## THE PROBLEM
Set down, character for character, everything in the records below from the line holding "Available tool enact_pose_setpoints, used" down to the line holding "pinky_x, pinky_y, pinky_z", and no other line.

----------------

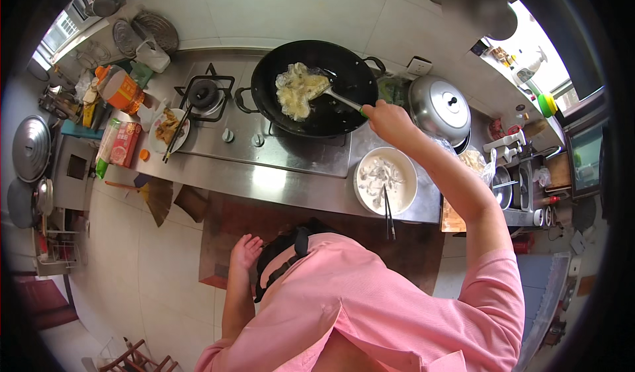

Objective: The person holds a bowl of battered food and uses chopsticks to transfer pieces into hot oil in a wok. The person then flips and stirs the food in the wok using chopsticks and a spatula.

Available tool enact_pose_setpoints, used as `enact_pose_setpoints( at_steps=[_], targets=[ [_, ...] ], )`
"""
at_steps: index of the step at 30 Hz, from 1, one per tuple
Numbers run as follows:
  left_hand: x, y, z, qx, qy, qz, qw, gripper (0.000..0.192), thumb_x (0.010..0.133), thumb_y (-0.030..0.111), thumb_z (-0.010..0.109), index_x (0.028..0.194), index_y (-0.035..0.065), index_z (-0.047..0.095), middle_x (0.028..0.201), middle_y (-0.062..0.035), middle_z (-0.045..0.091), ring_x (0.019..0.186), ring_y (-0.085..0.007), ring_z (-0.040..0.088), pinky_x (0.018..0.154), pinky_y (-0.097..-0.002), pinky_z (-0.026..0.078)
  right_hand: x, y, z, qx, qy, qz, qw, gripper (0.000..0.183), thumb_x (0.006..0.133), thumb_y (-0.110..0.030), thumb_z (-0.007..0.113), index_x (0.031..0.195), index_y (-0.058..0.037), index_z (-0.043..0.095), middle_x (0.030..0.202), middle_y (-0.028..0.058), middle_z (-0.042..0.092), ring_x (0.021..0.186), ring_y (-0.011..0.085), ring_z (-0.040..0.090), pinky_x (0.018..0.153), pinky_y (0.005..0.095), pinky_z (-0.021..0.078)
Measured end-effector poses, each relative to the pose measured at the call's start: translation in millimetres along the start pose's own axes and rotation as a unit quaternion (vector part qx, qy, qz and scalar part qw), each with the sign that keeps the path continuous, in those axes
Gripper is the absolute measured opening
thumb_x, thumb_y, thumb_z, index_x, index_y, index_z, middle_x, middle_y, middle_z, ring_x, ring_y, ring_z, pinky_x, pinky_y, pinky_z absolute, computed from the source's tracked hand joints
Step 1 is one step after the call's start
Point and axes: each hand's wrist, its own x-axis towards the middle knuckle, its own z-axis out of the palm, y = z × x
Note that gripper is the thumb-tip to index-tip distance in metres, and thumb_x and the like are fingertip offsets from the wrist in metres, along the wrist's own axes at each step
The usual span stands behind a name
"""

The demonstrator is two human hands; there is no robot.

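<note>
My right hand [388,120] is closed around the green handle end of a metal spatula [346,98]. The spatula's head meets pale yellow battered food [300,92] in oil in a black two-handled wok [342,121], which sits on the stove's right side. Below my right forearm stands a white bowl [358,191] of creamy batter with grey-white pieces, dark chopsticks resting in it and over its rim. My left hand [246,251] hangs before the counter, fingers loosely apart, holding nothing. On the left, a plate [155,144] bears browned fried food, with chopsticks [177,133] laid across it.
An unlit-looking burner [203,94] is left of the wok. An oil bottle [121,90], a red box [125,144] and an orange cap [144,154] lie around the plate. A domed metal lid [440,109] stands right of the wok, and a wooden board [453,219] is near the sink [522,188].
</note>
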Motion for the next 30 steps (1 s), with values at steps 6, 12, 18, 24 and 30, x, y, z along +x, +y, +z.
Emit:
enact_pose_setpoints(
  at_steps=[6, 12, 18, 24, 30],
  targets=[
    [-3, -1, -7, -0.018, 0.0, -0.007, 1.0, 0.026, 0.089, 0.03, 0.049, 0.107, 0.0109, 0.045, 0.102, -0.0138, 0.058, 0.09, -0.0278, 0.059, 0.07, -0.0408, 0.051, 17, 22, -17, -0.021, 0.022, 0.007, 1.0, 0.02, 0.076, -0.015, 0.055, 0.096, -0.0124, 0.057, 0.086, 0.0147, 0.055, 0.075, 0.0313, 0.061, 0.062, 0.0417, 0.0494],
    [-3, -1, -9, -0.001, 0.016, -0.011, 1.0, 0.028, 0.089, 0.03, 0.048, 0.109, 0.0106, 0.044, 0.103, -0.0138, 0.057, 0.093, -0.0281, 0.059, 0.072, -0.0403, 0.05, 2, 42, -63, -0.059, 0.007, 0.026, 0.998, 0.024, 0.075, -0.018, 0.058, 0.099, -0.0144, 0.059, 0.09, 0.011, 0.056, 0.083, 0.0297, 0.059, 0.068, 0.0413, 0.0477],
    [-3, 2, 8, 0.031, 0.004, -0.015, 0.999, 0.025, 0.088, 0.032, 0.049, 0.105, 0.0122, 0.047, 0.104, -0.0138, 0.058, 0.095, -0.0268, 0.058, 0.075, -0.0401, 0.047, -35, 46, -108, -0.029, 0.02, 0.043, 0.998, 0.031, 0.075, -0.02, 0.058, 0.106, -0.016, 0.061, 0.09, 0.0122, 0.056, 0.084, 0.0303, 0.057, 0.073, 0.0406, 0.0453],
    [6, 3, 10, 0.029, -0.025, -0.019, 0.999, 0.024, 0.088, 0.031, 0.05, 0.103, 0.012, 0.049, 0.104, -0.014, 0.058, 0.095, -0.0272, 0.058, 0.075, -0.0399, 0.047, -58, 35, -113, -0.008, -0.025, 0.031, 0.999, 0.029, 0.074, -0.019, 0.059, 0.102, -0.0147, 0.062, 0.085, 0.0141, 0.057, 0.083, 0.0306, 0.057, 0.073, 0.0407, 0.0449],
    [11, 3, 3, 0.024, -0.034, -0.019, 0.999, 0.025, 0.088, 0.031, 0.05, 0.104, 0.0116, 0.049, 0.104, -0.0149, 0.058, 0.096, -0.028, 0.057, 0.075, -0.0407, 0.047, -57, 22, -109, 0.02, -0.075, 0.04, 0.996, 0.03, 0.074, -0.019, 0.057, 0.103, -0.0143, 0.062, 0.086, 0.0145, 0.057, 0.083, 0.0312, 0.057, 0.074, 0.0416, 0.0446]
  ],
)
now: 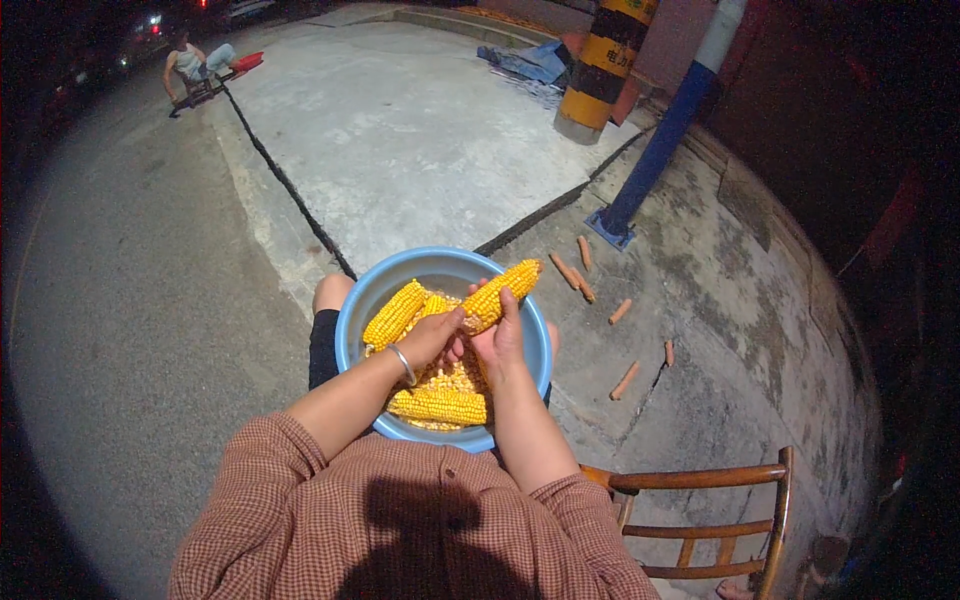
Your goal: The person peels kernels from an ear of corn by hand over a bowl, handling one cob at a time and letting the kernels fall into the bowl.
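A light blue plastic basin [351,322] rests on my lap, holding loose corn kernels [454,379] and whole ears. My right hand [504,337] grips a yellow ear of corn [501,294] above the basin's right side, its tip tilted up and to the right. At the ear's lower end, where some kernels are gone, the thumb of my left hand [431,337] presses against it; the other left fingers are partly hidden. A silver bangle [403,364] circles my left wrist. One ear [395,313] lies at the basin's left, another ear [439,406] near me.
Several bare corncobs [564,270] lie on the concrete at right. A wooden chair [697,480] stands behind them, nearer me. A blue and white post [656,154] and a striped pillar [604,75] rise beyond. A person [193,64] sits far left beside a red object [249,62].
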`<state>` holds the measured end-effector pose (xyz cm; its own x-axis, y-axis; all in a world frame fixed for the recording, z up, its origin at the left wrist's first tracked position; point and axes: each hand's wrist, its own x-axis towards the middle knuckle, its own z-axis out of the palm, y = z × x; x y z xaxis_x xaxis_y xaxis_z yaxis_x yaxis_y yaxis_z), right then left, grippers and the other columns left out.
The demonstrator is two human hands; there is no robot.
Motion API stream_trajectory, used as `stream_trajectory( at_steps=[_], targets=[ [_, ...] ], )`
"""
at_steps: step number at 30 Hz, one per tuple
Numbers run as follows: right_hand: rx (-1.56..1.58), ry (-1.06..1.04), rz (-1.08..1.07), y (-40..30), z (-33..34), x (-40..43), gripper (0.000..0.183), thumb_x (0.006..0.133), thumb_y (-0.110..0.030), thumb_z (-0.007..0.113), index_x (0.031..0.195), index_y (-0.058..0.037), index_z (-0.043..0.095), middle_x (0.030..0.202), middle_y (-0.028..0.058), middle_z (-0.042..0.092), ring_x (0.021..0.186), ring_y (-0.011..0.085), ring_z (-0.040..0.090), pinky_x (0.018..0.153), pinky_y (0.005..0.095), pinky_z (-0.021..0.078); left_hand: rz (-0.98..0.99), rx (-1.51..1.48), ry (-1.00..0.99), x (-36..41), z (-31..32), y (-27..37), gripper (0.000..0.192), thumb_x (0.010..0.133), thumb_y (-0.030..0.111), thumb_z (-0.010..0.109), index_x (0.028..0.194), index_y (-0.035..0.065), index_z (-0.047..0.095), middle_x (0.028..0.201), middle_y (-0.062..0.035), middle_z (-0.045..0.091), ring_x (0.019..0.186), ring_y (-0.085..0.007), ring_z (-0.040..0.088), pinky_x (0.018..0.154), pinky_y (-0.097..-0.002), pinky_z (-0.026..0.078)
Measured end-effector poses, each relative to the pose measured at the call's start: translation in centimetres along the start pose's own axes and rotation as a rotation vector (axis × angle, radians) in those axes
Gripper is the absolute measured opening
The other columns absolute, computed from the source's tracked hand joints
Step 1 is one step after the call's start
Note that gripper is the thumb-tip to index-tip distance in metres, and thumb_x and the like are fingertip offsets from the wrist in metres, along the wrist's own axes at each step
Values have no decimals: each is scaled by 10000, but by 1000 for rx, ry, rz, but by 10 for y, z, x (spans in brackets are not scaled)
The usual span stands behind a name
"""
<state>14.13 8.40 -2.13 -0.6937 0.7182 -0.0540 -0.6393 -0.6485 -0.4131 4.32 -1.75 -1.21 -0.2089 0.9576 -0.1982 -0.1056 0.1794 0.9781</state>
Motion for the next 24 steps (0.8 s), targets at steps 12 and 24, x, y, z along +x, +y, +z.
stream_trajectory(
  at_steps=[12, 24],
  targets=[
    [-112, -2, -66, 7, -5, 2, 494, 773, -332, 644, 1155, -105, 429, 983, 86, 547, 920, 220, 528, 803, 388, 464, 317, 234, 6, 7, 7, -20, 290, 860, 270, 537, 974, 4, 511, 649, -46, 558, 570, -122, 546, 548, -260, 459],
    [-64, -20, -32, 7, 5, -4, 446, 732, -255, 694, 1097, -103, 486, 923, 84, 565, 870, 222, 549, 768, 389, 483, -7, 77, -20, 6, -2, -12, 468, 928, 438, 301, 827, 43, 531, 643, -37, 530, 530, -131, 502, 500, -241, 413]
  ],
)
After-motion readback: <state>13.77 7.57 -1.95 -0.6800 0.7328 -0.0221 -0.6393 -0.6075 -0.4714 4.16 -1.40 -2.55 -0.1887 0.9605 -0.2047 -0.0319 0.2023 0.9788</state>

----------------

## SOLUTION
Available tool enact_pose_setpoints, used as `enact_pose_setpoints( at_steps=[_], targets=[ [_, ...] ], )`
"""
at_steps: index of the step at 30 Hz, from 1, one per tuple
Numbers run as follows:
  left_hand: x, y, z, qx, qy, qz, qw, gripper (0.000..0.192), thumb_x (0.010..0.133), thumb_y (-0.030..0.111), thumb_z (-0.010..0.109), index_x (0.028..0.194), index_y (-0.035..0.065), index_z (-0.047..0.095), middle_x (0.028..0.201), middle_y (-0.062..0.035), middle_z (-0.045..0.091), ring_x (0.019..0.186), ring_y (-0.085..0.007), ring_z (-0.040..0.088), pinky_x (0.018..0.154), pinky_y (-0.097..-0.002), pinky_z (-0.026..0.078)
  right_hand: x, y, z, qx, qy, qz, qw, gripper (0.000..0.183), thumb_x (0.006..0.133), thumb_y (-0.110..0.030), thumb_z (-0.007..0.113), index_x (0.031..0.195), index_y (-0.058..0.037), index_z (-0.043..0.095), middle_x (0.030..0.202), middle_y (-0.028..0.058), middle_z (-0.042..0.092), ring_x (0.021..0.186), ring_y (-0.011..0.085), ring_z (-0.040..0.090), pinky_x (0.018..0.153), pinky_y (0.005..0.095), pinky_z (-0.021..0.078)
Measured end-effector poses, each relative to the pose measured at the call's start: translation in millimetres along the start pose's own axes and rotation as a unit quaternion (vector part qx, qy, qz and scalar part qw), each with the sign that keeps the path continuous, in those axes
Gripper is the absolute measured opening
thumb_x, thumb_y, thumb_z, index_x, index_y, index_z, middle_x, middle_y, middle_z, ring_x, ring_y, ring_z, pinky_x, pinky_y, pinky_z absolute, computed from the source's tracked hand joints

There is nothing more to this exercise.